Да здравствует весь мир! (О Льве Толстом) | страница 99
Достоевский говорит: найди бога, - и сама собою придет жизнь. Толстой говорит: найди жизнь, - и сам собою придет бог. Достоевский говорит: отсутствие жизни - от безбожия; Толстой говорит: безбожие - от отсутствия жизни.
Что такое, на самом деле, жизнь, можно ли, видя ее "насквозь", испытывать любовь, или напротив, отвращение и ужас, - каждый решит сам в зависимости от степени своей жизненности. Мы же только отметим здесь один очень характерный эпизод в художественной жизни Достоевского.
Есть у него произведение, которое странно и резко выделяется из всех других. Как будто ясный луч солнца светится средь грозовой тьмы, сверкающей молниями. Произведение это - "Записки из мертвого дома". Существеннейшая особенность их заключается в совершенно необычном для Достоевского тонусе отношения к жизни.

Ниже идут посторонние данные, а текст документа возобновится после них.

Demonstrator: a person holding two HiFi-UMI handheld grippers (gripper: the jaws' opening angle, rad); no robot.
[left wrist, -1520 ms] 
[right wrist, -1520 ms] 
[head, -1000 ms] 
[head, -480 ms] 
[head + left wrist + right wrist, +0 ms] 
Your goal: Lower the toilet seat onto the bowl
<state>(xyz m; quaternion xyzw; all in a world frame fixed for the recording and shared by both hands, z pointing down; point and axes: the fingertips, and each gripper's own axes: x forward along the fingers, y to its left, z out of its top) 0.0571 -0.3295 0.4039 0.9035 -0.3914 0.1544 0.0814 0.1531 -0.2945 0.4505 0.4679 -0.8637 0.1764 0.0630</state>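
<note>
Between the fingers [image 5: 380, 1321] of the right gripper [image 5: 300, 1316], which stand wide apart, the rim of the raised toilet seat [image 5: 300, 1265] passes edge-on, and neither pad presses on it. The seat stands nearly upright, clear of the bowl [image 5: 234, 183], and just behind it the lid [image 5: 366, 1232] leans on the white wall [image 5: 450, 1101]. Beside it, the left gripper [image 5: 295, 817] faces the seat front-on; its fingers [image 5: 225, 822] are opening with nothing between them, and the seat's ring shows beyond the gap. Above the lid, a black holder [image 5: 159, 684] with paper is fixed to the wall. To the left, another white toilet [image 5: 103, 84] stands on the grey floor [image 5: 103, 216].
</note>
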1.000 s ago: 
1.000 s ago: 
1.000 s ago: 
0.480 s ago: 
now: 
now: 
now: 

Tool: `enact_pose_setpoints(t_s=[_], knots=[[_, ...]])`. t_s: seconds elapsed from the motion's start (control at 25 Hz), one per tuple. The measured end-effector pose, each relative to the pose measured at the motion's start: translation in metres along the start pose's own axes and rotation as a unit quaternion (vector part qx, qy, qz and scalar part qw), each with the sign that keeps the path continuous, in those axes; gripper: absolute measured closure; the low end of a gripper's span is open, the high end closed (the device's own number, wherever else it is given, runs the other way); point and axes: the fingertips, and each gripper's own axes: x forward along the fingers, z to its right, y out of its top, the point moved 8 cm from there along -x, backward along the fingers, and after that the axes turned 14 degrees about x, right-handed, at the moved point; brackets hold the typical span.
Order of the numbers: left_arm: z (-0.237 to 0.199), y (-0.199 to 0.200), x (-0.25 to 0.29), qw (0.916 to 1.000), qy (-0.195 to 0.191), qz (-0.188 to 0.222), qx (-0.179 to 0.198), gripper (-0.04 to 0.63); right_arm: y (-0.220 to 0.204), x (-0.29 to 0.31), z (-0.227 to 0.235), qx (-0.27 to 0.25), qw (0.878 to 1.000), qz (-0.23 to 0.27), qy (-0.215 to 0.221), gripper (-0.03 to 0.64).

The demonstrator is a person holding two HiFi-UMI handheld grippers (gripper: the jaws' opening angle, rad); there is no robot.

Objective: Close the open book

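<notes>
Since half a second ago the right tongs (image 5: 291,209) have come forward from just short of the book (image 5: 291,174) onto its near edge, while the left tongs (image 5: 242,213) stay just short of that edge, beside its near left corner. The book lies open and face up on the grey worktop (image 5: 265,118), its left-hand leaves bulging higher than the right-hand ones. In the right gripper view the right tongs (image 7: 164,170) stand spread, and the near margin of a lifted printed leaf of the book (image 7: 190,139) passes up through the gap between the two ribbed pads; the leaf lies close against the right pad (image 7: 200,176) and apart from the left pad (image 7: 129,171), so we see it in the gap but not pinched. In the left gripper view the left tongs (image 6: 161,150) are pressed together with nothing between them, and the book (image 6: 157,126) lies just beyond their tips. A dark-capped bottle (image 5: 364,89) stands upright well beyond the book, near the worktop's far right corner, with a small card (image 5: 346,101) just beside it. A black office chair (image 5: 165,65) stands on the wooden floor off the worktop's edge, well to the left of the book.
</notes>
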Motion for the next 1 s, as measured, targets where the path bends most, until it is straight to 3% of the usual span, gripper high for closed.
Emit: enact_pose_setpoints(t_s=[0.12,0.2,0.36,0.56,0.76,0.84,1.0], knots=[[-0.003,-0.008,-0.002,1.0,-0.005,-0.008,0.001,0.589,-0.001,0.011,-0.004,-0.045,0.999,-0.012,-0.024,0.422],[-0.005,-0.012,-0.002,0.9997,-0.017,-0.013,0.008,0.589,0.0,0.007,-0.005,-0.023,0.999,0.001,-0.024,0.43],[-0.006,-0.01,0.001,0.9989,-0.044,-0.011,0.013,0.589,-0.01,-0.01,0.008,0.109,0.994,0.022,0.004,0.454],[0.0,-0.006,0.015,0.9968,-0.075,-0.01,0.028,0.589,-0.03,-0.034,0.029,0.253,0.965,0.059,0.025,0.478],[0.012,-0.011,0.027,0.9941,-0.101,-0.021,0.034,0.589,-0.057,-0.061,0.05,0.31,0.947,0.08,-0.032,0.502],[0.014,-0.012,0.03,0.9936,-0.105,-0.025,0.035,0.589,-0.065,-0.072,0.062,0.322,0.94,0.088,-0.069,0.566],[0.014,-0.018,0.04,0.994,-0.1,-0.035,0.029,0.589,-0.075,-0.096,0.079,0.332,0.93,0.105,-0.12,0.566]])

Достоевский вообще "любит" людей. Он все им готов простить, в самых глубоких "безднах падения" способен находить "искру божию". Но что-то шаткое и непрочное ощущается в его порывистой, истерической любви. Лицо пламенного человеколюбца то и дело вспыхивает брезгливою ненавистью, губы злобно подергиваются, глаза начинают подмигивать с нехорошею улыбкою. Еще законнее можно приложить к Достоевскому отзыв Толстого о Тургеневе: "нет человечности и участия к лицам, а представляются уроды, которых он бранит, а не жалеет".
Таков у Достоевского злобно-пасквильный образ великого писателя Кармазинова, с намеренно-прозрачными намеками на Тургенева. Таковы у него повсюду нигилисты и "революционеры" - невероятно глупая и презренно-пошлая сволочь. Таковы, наконец, - все инородцы. И это особенно странно видеть именно у Достоевского: он так много говорит о "всечеловечности" русского человека, о его способности и призвании "вместить в свою душу с братскою любовью всех наших братьев". Инородцы Достоевского все сплошь - непроходимо тупы, пошлы, вообще, представляют какую-то низшую расу. Прямо перлами среди них кажутся два старичка доктора из немцев (в "Униженных и оскорбленных" и "Братьях Карамазовых") - очень глупые, карикатурно-педантические, но, по крайней мере, с добрыми душами. Дальше же нескончаемою вереницею тянутся "гниленькие жидки", "гаденькие полячки", злобные чухонки и немки, поганые француженки. Альфонсинки. Доходит положительно до курьезов. В "Подростке" фигурирует умный, глубокий и интересный Крафт, - и Достоевский отмечает, что он не немец, а русский. Гаденький же и наглый мерзавец Ферфичкин в "Записках из подполья" оказывается - "из русских немцев".